### DATA PROVIDED
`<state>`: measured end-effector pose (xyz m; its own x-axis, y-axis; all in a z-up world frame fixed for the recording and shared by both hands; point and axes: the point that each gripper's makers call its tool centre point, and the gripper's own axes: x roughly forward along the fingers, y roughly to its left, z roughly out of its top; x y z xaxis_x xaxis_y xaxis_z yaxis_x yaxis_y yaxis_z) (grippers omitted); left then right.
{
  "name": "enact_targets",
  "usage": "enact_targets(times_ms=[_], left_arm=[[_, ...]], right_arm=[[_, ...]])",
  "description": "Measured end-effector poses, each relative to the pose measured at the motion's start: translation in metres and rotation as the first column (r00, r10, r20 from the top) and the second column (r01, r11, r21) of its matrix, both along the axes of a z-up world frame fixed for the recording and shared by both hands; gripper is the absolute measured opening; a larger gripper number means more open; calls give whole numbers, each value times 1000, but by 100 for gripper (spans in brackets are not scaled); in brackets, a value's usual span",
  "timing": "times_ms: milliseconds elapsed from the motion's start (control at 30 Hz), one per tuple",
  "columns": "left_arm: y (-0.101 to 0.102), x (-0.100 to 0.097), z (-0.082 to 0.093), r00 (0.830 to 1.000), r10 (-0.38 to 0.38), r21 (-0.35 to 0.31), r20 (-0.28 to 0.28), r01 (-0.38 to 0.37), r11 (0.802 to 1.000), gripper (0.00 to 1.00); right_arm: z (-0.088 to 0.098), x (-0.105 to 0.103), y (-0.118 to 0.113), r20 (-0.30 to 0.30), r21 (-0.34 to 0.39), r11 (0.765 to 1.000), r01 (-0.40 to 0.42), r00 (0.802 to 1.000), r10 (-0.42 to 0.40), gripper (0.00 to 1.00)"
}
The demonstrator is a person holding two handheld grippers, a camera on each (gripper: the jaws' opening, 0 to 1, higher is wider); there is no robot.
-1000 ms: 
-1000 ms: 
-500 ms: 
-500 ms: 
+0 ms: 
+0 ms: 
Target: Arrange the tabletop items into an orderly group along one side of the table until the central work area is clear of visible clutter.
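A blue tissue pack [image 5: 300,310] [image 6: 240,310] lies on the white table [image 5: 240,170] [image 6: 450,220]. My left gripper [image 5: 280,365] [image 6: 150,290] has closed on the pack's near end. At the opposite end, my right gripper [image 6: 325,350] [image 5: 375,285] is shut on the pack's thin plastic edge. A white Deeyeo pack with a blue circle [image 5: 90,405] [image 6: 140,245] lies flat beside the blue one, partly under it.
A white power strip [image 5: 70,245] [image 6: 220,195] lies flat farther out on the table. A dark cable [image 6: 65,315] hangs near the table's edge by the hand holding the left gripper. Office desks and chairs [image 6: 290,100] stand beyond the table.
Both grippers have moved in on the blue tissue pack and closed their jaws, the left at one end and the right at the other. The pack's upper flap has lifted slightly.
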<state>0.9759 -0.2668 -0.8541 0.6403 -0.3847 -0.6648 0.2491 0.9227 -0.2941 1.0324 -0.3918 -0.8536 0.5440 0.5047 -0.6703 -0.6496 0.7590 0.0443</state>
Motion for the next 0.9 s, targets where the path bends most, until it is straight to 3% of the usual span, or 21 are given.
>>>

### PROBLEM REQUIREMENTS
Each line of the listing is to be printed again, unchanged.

### EXERCISE RESULT
`<state>`: measured end-effector pose (xyz m; its own x-axis, y-axis; all in a z-up world frame fixed for the recording and shared by both hands; point and axes: the point that each gripper's makers call its tool centre point, and the gripper's own axes: x roughly forward along the fingers, y roughly to its left, z roughly out of its top; x y z xaxis_x xaxis_y xaxis_z yaxis_x yaxis_y yaxis_z) (grippers omitted); left then right.
{
  "name": "enact_targets",
  "usage": "enact_targets(times_ms=[_], left_arm=[[_, ...]], right_arm=[[_, ...]])",
  "description": "Measured end-effector poses, each relative to the pose measured at the motion's start: translation in metres and rotation as the first column (r00, r10, r20 from the top) and the second column (r01, r11, r21) of its matrix, both along the axes of a z-up world frame fixed for the recording and shared by both hands; gripper is the absolute measured opening; a larger gripper number means more open; calls give whole numbers, each value times 1000, but by 100 for gripper (spans in brackets are not scaled); in brackets, a value's usual span",
  "timing": "times_ms: milliseconds elapsed from the motion's start (control at 30 Hz), one per tuple",
  "columns": "left_arm: y (-0.101 to 0.102), x (-0.100 to 0.097), z (-0.082 to 0.093), r00 (0.830 to 1.000), r10 (-0.38 to 0.38), r21 (-0.35 to 0.31), r20 (-0.28 to 0.28), r01 (-0.38 to 0.37), r11 (0.802 to 1.000), gripper (0.00 to 1.00); right_arm: z (-0.088 to 0.098), x (-0.105 to 0.103), y (-0.118 to 0.113), r20 (-0.30 to 0.30), r21 (-0.34 to 0.39), r11 (0.765 to 1.000), r01 (-0.40 to 0.42), r00 (0.802 to 1.000), r10 (-0.42 to 0.40), gripper (0.00 to 1.00)"
}
The demonstrator is a person holding two handheld grippers, a camera on each (gripper: the jaws' opening, 0 to 1, higher is wider); there is no robot.
-1000 ms: 
-1000 ms: 
-500 ms: 
-500 ms: 
+0 ms: 
+0 ms: 
Target: Arrange the tabletop items into an orderly group along one side of the table until the central work area is clear of visible clutter.
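A blue tissue pack [image 5: 300,310] [image 6: 240,310] lies on the white table [image 5: 240,170] [image 6: 450,220]. My left gripper [image 5: 280,365] [image 6: 150,290] has closed on the pack's near end. At the opposite end, my right gripper [image 6: 325,350] [image 5: 375,285] is shut on the pack's thin plastic edge. A white Deeyeo pack with a blue circle [image 5: 90,405] [image 6: 140,245] lies flat beside the blue one, partly under it.
A white power strip [image 5: 70,245] [image 6: 220,195] lies flat farther out on the table. A dark cable [image 6: 65,315] hangs near the table's edge by the hand holding the left gripper. Office desks and chairs [image 6: 290,100] stand beyond the table.
Both grippers have moved in on the blue tissue pack and closed their jaws, the left at one end and the right at the other. The pack's upper flap has lifted slightly.
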<state>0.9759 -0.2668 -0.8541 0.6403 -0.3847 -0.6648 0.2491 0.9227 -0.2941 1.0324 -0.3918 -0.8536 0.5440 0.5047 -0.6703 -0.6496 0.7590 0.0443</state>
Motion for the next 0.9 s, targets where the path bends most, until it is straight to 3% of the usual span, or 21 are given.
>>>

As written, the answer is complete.